**What you need to do**
Your answer should be each line of the entries that contains the word "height", copied in full.

**Data for analysis**

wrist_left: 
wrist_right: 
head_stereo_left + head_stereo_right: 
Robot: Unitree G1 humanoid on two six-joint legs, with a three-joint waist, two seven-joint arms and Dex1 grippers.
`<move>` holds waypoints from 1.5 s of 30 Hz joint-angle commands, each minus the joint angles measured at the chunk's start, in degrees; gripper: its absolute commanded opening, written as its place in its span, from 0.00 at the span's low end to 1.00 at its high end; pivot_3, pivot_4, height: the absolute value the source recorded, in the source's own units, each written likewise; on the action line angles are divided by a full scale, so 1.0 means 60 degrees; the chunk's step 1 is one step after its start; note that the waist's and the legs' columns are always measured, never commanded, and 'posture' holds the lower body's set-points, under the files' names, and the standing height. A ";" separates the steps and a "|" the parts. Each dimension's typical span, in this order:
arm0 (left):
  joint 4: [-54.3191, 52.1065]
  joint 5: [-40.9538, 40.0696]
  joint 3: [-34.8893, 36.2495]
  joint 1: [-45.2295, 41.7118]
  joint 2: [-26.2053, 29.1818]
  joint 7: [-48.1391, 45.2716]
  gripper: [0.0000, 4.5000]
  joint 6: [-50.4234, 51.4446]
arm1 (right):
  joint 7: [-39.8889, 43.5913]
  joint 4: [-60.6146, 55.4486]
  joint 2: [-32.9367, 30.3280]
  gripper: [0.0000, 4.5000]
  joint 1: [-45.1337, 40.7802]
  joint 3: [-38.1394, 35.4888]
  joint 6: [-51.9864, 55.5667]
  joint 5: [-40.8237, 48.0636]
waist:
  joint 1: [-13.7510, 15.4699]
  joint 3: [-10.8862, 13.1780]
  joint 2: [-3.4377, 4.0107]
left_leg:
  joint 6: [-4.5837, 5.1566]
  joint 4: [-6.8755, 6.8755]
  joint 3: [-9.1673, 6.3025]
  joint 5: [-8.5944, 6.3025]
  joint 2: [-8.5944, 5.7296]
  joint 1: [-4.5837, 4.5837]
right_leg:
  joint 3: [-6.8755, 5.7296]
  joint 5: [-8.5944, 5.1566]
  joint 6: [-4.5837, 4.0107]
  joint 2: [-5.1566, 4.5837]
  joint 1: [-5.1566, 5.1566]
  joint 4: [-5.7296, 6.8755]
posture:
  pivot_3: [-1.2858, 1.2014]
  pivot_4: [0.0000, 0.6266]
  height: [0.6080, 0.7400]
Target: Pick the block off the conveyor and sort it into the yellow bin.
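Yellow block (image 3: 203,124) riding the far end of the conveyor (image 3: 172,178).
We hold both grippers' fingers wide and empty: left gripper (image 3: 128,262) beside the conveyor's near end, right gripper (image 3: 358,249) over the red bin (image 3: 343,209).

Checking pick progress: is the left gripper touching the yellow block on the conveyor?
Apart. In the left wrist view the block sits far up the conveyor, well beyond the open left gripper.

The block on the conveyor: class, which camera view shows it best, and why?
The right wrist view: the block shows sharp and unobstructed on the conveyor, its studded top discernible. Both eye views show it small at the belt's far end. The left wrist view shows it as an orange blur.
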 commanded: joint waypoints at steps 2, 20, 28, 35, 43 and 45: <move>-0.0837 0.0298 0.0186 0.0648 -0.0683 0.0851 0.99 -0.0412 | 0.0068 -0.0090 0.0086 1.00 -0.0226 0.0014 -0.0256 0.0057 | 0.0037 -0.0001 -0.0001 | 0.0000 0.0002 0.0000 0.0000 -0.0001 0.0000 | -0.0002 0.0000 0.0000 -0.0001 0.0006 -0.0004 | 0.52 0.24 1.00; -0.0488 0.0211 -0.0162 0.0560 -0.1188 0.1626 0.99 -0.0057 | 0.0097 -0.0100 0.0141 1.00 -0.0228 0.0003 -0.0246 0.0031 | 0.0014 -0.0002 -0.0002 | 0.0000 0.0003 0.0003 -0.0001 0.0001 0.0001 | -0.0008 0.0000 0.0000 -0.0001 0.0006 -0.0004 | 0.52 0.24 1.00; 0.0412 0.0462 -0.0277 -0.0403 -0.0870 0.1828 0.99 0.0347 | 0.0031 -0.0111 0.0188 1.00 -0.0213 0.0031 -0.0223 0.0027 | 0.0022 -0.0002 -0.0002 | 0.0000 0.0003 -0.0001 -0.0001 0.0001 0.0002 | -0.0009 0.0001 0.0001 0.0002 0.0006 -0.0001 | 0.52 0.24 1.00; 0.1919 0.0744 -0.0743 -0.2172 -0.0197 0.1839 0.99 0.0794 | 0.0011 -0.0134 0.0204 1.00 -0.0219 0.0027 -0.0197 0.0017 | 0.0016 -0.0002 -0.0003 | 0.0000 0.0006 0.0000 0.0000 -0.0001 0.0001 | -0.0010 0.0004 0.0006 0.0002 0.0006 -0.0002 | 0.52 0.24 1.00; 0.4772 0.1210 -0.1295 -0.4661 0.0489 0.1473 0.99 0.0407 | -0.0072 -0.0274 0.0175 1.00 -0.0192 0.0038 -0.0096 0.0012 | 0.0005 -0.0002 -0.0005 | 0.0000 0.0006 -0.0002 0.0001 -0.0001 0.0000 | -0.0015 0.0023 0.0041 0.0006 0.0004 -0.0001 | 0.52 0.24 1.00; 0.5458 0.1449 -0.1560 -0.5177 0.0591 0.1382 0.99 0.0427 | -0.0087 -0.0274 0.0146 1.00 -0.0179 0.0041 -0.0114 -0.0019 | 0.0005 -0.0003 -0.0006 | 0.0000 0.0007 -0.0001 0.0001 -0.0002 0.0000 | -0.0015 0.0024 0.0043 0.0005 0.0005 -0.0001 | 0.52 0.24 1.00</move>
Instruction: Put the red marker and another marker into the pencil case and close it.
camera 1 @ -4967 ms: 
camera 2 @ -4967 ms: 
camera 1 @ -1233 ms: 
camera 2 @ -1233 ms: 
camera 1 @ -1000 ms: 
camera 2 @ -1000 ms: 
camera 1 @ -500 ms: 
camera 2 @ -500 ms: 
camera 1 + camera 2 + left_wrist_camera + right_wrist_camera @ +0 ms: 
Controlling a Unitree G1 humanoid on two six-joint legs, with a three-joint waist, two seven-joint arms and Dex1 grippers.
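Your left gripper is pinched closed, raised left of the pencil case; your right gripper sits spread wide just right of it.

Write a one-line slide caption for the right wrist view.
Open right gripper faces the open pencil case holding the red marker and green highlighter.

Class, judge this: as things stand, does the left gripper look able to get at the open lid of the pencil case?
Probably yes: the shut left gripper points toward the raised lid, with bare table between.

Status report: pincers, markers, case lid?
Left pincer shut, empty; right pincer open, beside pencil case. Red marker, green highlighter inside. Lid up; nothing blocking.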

**Reply to the task**
`<move>` holds waypoints from 1.5 s of 30 Hz joint-angle commands, each minus the joint angles measured at the chunk's start, in degrees; gripper: its absolute commanded opening, written as its place in its span, from 0.00 at the span's low end to 1.00 at its high end; pivot_3, pivot_4, height: the absolute value the source recorded, in the source's own units, each written likewise; on the action line angles are divided by a full scale, so 1.0 means 60 degrees; the chunk's step 1 is one step after its start; note that the waist's and the legs' columns are always measured, never commanded, and 'posture' holds the lower body's set-points, under the files' names, and the standing height. A ";" separates the steps and a "|" the parts. Each dimension's typical span, in this order:
  height: [0.6080, 0.7400]

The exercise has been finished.